Extracted records
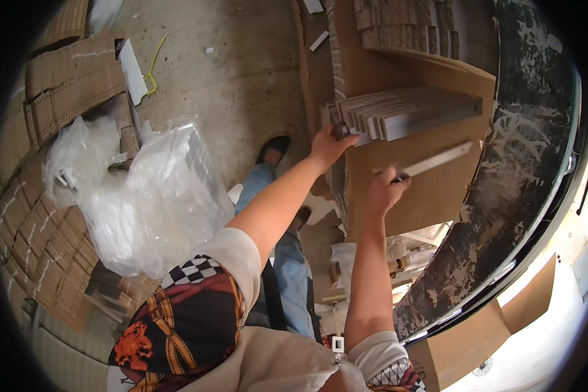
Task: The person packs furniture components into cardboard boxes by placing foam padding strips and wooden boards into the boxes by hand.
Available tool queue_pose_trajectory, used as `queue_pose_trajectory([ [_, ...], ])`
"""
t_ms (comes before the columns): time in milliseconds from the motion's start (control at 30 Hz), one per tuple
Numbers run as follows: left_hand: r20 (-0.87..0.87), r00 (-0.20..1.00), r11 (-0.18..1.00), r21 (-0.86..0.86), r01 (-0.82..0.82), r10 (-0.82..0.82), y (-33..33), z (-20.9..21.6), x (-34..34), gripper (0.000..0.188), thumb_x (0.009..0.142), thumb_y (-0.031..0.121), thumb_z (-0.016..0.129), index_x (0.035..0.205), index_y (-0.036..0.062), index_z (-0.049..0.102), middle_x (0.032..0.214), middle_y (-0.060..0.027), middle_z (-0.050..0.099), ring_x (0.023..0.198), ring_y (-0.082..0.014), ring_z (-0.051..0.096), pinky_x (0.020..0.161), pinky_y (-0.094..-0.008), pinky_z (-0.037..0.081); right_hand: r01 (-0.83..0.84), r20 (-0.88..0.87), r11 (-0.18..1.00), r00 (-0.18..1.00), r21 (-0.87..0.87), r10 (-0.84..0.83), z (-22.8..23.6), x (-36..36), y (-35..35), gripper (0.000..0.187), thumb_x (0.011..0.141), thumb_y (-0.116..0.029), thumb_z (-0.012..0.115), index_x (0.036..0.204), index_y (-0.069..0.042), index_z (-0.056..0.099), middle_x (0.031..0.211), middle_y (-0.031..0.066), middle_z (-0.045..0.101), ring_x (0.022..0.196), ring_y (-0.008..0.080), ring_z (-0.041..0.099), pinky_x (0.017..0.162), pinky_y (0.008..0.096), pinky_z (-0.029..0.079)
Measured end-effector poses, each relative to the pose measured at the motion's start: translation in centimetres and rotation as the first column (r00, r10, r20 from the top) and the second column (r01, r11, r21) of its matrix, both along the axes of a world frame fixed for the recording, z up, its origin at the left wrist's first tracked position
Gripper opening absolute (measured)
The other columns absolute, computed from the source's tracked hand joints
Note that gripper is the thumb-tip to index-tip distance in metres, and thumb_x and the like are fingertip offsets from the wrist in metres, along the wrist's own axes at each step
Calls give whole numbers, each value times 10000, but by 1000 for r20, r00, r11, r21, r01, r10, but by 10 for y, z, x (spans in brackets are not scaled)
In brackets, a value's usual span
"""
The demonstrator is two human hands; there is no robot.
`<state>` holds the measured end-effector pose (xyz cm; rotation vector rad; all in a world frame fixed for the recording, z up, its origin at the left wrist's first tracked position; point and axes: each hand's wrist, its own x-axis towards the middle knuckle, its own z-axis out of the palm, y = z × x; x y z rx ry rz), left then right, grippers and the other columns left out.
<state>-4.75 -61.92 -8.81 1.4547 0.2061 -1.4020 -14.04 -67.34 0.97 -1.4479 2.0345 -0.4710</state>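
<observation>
My right hand is closed around the near end of a flat pale metal strip, which points away to the right and is slightly blurred. Beyond it, my left hand is at the left end of a row of flat grey metal bars packed side by side. Its fingers are bent around something small and dark that I cannot make out, with the thumb against the bar ends. The bars rest on a brown cardboard sheet, and the strip is held above it.
More layered strips sit at the far end of the cardboard. A dark, scuffed curved edge runs along the right. Clear plastic bags and stacked cardboard fill the left. A yellow strap lies on the concrete floor.
</observation>
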Motion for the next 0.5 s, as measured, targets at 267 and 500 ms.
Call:
queue_pose_trajectory([
  [267, -67, 997, 998, -38, 46, -48, 39, 6, -38, 435, 684, 124, 744, 1015, 5, 489, 822, -82, 608, 752, -140, 575, 657, -279, 458, -54, -141, 951, 985, 304, 101, -39, 0, -3, 772, 750, -359, 562, 1306, 85, 262, 1116, 297, 508, 1014, 387, 535, 866, 392, 425],
  [500, -224, 954, 978, -98, 184, -202, 38, 42, -55, 377, 696, 107, 724, 952, 50, 453, 783, -47, 566, 701, -111, 546, 599, -256, 436, -42, 479, 983, 877, 179, -50, -1, -20, -8, 835, 637, -142, 716, 1314, 26, 256, 1029, 168, 540, 904, 249, 570, 791, 325, 472],
])
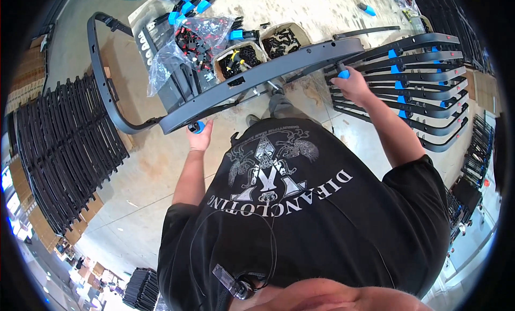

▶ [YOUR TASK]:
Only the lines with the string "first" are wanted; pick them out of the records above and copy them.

▶ [ANSWER AREA]:
Measured end-effector poses, each relative to the pose measured at the motion's start: translation in centimetres and rotation as the first column (r00, r10, r20 from the top) and the second column (r01, r11, r21) of its matrix, both along the axes of a world frame fixed for the recording, z up, its origin at the left wrist's first tracked position
`<state>` holds the measured end-effector pose (xyz cm; rotation vector rad; all in a world frame fixed for the recording, z up, its origin at the left wrist's first tracked position; point and axes: each hand's wrist, its own x-axis towards the middle knuckle, its own z-axis out of the palm, y = z × x; x y z rx ry rz), left then right, grippers and the other columns left out.

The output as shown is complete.